Overall, the top 16 largest pharmaceutical companies spent $159 billion on research and development in 2025, compared to $165 billion the year prior. Here’s where all that cash went at companies like Johnson & Johnson, Amgen and Pfizer.

R&D spending at the top 16 pharmaceutical companies declined by 3.6% overall in 2025, as many aggressively cut spending and refocused pipelines. AbbVie had the steepest decline, meaning the company spent 29% less on research.

Overall, the top 16 heavyweights spent $159.1 billion on R&D in 2025, compared to $165 billion the previous year.

Johnson & Johnson’s research expenses fell by nearly 15% to $14.7 billion. Much of that decline can be attributed to changes made in 2023, when the healthcare giant completed a prioritization of its R&D investment within the Innovative Medicines segment. J&J exited a number of programs at the time, including infectious diseases and vaccines, such as a respiratory syncytial virus (RSV) adult vaccine program, hepatitis and HIV development.

While that program wrapped up in 2024, J&J’s 2025 spend reflects a slimmer organization.

Similarly, Bristol Myers Squibb dropped R&D spending by 11% in 2025 to $9.95 billion. The company attributed this to lower impairment charges for the period, which can result from writing down failed programs, and the ongoing strategic productivity initiative.

BMS originally announced that program in April 2024, pledging to achieve $1.5 billion in cost savings through eliminating jobs and prioritizing development programs. The company cut several legacy programs from its 2019 Celgene acquisition in the process.

Merck is also doing a little restructuring. The company cut R&D expenses by 12% for 2025 thanks to lower charges for business development activity. But those savings were offset by higher clinical activity and restructuring costs.

Pfizer, too, flagged restructuring across the company as impacting its R&D spend, which fell 4% to $10.21 billion.

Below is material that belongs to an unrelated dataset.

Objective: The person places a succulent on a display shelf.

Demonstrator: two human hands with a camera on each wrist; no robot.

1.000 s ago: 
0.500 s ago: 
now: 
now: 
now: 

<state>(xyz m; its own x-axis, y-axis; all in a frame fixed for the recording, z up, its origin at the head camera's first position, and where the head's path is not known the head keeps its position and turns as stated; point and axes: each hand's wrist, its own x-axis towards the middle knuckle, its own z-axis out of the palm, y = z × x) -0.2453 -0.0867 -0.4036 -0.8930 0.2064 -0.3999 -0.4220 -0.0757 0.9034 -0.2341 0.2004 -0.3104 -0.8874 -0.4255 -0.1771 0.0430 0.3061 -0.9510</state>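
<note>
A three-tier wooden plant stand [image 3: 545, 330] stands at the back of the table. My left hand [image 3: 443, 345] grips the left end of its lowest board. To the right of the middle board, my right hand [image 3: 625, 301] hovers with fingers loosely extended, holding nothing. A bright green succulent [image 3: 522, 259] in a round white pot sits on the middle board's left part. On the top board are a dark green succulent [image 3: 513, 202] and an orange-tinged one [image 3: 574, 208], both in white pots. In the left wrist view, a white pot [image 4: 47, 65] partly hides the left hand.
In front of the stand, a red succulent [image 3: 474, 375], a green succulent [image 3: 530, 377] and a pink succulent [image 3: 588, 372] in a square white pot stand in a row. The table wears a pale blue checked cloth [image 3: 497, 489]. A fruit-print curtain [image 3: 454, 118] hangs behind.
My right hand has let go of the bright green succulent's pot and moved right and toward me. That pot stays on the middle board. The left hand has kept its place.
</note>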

AbbVie, meanwhile, took on $4.48 billion in impairment charges to its line item on R&D expenses. Absent that charge, the company’s adjusted R&D spend actually rose by $1 billion, CEO Robert Michael explained during a February earnings call. After the adjustment, AbbVie spent $8.99 billion on R&D, according to the company’s earnings report.

On the other side of the coin, pharmas including GSK and Amgen pumped money into research.

Amgen had the biggest increase, with 22% more going toward programs like the weight loss asset MariTide. The company spent $7.27 billion overall on R&D, representing 20% of its revenue.

Regeneron had a 14% boost, spending $5.85 billion on research. Among the larger pharmas, the company spends by far the greatest share of its revenue on R&D, with 41% of its income going toward clinical development and related expenses.

Across the pond, GSK bumped up R&D spending by 18%, particularly increasing its spend in oncology and vaccines. The company expects to continue this trend as it invests more and adopts operational efficiencies to lower costs.

One drag on GSK’s R&D expenses was the termination of the anti-TIGIT program belrestotug, which meant an impairment charge of £471 million ($631 million). The therapy produced disappointing results in the Phase II GALAXIES Lung-201 study in non-small cell lung cancer (NSCLC).

Meanwhile, GSK funneled energy—and cash—into its antibody drug conjugate (ADC) programs, the MASH drug efimosfermin, hepatitis B treatment bepirovirsen and more.

Finally, AstraZeneca added 5% to its funding for R&D, for a total of $14.23 billion. This went toward work on immuno-oncology bispecifics, cell therapy and ADCs. Key readouts throughout the year also unlocked Phase 3 development, which accelerated expenses.